Stan Wright (August 1, 1921 – November 8, 1998) was the first African-American head coach of a United States track and field team. A noted college and national track coach and administrator over a forty-year period, he coached many Olympians and world record holders, for which, in 1993, he was rewarded with membership in the USA National Track and Field Hall of Fame.[1] He achieved notoriety in 1972 as the man held responsible for the two American favourites for the 100 meters title, Eddie Hart and Rey Robinson, missing their quarter-final races. He was later exonerated in an official report to the United States Olympic Committee.

College coaching career[edit]

Born August 1, 1921 in Englewood, New Jersey,[2] Wright graduated from Springfield College in Massachusetts in 1949.[3]

Wright was a track coach for 26 years at Texas Southern University, acting as Head Track Coach between 1950 and 1967. Here he coached four Olympians, including the winner of the 100 meters at the 1968 Olympics, Jim Hines.[4] Jim Hines, from Oakland, California had deliberately chosen to study at Texas Southern because it had the best track and field team in the country.[5]

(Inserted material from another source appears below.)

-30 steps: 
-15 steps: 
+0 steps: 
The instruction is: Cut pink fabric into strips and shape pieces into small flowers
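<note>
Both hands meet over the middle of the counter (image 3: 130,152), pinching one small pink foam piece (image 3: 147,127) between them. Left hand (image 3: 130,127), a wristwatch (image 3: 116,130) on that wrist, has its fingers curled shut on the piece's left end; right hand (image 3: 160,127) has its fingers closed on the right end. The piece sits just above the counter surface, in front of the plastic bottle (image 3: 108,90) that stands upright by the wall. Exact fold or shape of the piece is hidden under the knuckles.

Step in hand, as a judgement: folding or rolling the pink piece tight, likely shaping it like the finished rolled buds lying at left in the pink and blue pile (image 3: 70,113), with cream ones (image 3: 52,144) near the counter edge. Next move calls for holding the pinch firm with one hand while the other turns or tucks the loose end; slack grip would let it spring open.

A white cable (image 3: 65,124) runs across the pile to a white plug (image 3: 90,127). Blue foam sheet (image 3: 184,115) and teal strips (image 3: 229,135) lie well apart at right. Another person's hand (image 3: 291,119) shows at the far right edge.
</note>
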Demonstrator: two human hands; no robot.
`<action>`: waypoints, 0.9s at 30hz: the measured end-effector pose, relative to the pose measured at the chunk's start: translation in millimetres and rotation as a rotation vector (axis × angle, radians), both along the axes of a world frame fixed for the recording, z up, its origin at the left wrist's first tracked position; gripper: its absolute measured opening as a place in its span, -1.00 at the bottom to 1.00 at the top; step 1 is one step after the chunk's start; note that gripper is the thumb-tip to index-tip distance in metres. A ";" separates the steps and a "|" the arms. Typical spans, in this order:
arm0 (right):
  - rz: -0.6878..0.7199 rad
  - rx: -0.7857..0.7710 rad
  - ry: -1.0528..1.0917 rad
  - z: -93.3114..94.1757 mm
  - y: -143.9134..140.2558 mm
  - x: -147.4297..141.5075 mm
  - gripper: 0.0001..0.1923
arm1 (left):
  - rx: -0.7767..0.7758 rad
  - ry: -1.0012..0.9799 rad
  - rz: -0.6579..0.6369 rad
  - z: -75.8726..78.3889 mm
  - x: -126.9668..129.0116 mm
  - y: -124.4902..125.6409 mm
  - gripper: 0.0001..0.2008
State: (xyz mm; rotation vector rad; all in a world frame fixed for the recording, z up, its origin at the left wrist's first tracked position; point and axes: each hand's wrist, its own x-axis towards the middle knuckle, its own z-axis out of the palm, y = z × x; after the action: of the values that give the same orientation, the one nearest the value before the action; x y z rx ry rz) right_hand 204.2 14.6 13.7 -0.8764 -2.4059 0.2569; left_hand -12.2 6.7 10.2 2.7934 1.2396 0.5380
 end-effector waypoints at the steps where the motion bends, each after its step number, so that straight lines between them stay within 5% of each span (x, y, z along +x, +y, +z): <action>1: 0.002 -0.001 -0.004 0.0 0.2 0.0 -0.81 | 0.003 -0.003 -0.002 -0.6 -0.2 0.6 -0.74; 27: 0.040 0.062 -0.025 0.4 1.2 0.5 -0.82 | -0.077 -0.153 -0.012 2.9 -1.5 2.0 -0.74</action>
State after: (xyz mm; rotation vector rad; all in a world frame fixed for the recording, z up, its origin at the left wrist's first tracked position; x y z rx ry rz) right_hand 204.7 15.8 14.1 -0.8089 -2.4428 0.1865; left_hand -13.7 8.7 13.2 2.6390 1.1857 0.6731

He was later head track coach at Western Illinois University, between 1967 and 1969, and California State University, Sacramento, between 1969 and 1979. He acted as Athletics Director for Fairleigh Dickinson College between 1979 and 1985.[6]

National coaching career[edit]

In 1966, he was appointed Head Coach for the USA track and field teams for dual athletics meets against Poland and the USSR that occurred a week apart in Los Angeles. This is notable because he was the first Black American to be awarded this honour[2]

In 1968 and 1972, he was the Assistant Sprints Coach for the United States Olympic Team.[6]

Wright took on many senior administrative roles within sport: he was a member of the United States Olympic Committee and took financial roles with The Athletics Congress (the predecessor of United States Track and Field organisation).[1]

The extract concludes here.